Every Florida personal injury claim is unique in some aspect, and nursing home neglect cases are even more so than most others. The fact that injuries occur and are often covered up before anyone realizes what happens can make them especially difficult to prove. The victim commonly is unable to communicate the activity accurately or understandably, and many times they do not know why they are injured. It typically takes a member of the family or a concerned friend to point out when negligence is occurring, and even more difficult can be determining when the injury actually began.

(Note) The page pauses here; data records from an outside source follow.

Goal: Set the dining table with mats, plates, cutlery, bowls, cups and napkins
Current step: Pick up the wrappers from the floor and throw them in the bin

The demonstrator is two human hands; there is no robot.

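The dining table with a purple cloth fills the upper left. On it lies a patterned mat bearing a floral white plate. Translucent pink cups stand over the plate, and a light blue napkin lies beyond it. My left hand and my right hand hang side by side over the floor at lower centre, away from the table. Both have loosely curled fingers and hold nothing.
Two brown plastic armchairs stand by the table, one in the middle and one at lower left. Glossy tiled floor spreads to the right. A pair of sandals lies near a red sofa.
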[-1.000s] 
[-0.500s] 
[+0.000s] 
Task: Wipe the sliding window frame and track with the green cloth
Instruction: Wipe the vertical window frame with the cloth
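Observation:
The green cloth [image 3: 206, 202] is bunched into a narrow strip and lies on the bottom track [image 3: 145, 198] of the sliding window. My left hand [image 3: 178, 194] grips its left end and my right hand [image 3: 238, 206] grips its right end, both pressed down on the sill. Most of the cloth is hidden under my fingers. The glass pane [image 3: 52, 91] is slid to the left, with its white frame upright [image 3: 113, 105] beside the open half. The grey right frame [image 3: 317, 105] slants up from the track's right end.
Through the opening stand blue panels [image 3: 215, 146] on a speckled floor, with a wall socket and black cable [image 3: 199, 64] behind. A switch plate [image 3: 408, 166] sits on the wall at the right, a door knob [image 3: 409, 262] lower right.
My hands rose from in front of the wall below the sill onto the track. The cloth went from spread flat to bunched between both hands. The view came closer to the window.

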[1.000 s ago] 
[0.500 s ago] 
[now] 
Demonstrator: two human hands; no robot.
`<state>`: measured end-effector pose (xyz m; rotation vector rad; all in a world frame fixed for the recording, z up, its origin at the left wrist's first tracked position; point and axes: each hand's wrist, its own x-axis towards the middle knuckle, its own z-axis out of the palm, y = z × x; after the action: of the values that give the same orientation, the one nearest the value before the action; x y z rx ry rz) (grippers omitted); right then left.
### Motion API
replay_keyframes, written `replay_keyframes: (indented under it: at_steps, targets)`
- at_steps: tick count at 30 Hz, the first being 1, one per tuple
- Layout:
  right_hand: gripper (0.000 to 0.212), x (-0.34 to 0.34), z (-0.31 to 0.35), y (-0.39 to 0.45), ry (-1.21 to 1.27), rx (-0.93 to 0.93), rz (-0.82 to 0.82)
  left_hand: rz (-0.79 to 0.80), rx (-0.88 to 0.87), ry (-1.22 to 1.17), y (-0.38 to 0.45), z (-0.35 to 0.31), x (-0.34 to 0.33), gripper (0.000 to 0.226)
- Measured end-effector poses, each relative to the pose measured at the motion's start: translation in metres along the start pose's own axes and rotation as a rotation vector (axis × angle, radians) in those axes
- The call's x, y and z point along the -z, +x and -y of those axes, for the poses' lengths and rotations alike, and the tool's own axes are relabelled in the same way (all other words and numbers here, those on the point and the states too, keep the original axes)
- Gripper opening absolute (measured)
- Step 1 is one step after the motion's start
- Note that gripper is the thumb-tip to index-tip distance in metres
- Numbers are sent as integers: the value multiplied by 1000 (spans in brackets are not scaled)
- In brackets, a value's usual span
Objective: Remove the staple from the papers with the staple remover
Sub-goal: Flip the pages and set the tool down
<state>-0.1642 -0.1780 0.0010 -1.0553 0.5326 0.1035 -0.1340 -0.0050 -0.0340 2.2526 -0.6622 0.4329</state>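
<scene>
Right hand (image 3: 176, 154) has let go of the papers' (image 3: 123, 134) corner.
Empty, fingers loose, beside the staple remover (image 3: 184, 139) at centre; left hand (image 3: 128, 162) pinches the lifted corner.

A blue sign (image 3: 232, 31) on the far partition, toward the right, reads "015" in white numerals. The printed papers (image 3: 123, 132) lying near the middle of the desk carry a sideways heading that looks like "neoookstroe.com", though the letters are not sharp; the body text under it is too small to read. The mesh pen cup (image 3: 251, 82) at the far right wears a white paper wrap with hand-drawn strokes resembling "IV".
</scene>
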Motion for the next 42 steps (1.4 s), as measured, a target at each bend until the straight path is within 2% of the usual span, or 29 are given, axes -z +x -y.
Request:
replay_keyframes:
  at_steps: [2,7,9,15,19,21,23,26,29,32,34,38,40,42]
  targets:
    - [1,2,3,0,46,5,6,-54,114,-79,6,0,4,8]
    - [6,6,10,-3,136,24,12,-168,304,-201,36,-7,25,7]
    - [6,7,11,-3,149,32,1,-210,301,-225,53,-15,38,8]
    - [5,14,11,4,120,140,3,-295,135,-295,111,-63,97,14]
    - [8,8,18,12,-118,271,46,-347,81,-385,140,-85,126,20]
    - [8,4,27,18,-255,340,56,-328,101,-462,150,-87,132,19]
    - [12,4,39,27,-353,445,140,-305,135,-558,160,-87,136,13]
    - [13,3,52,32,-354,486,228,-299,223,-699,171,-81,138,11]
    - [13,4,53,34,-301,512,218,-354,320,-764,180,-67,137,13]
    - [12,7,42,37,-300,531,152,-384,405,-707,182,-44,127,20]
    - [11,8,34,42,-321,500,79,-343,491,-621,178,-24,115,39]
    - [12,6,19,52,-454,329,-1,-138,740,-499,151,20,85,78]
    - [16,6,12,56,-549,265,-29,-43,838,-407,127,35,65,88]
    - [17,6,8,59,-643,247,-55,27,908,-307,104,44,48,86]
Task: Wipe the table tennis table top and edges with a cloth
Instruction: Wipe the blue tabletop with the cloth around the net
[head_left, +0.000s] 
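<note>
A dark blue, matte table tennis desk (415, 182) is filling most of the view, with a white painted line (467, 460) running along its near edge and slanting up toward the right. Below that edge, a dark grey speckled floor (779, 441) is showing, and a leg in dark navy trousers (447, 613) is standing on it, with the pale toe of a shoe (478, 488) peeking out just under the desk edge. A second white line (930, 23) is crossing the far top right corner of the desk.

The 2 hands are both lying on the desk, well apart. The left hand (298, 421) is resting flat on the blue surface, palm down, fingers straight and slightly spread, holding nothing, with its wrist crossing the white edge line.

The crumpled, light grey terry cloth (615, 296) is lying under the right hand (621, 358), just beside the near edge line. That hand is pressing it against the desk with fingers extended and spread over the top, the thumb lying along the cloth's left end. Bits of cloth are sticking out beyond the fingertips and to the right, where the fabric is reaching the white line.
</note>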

Statute of limitations in Florida
Each state sets limitations for filing a legal action for financial recovery regarding personal injuries. Some states have one standard policy for submitting injury claims, while others classify each case in terms of time restraints. Florida is one of the states that have a two-year time period. The issue is when the so-called “clock” begins for the expiration and if it can be “tolled” through the period.
Identifying an injury
Most statute of limitations clocks are definitive regarding the beginning of the window, such as with an auto accident. This situation is different for nursing home neglect in many cases because the problems often develop over time. The beginning of the filing period is when the injured party or their personal representative realizes the injury has occurred or there is evidence of negligence leading to an injury. In cases such as bed sores due to infrequent positional changing of the patient, it takes a period of neglect before the injury actually occurs.
Nursing home injury cases can assuredly be of the most difficult to pursue. This is why it is essential for family members to monitor the treatment of their loved ones in such a facility. Negligence can easily occur unbeknownst to anyone.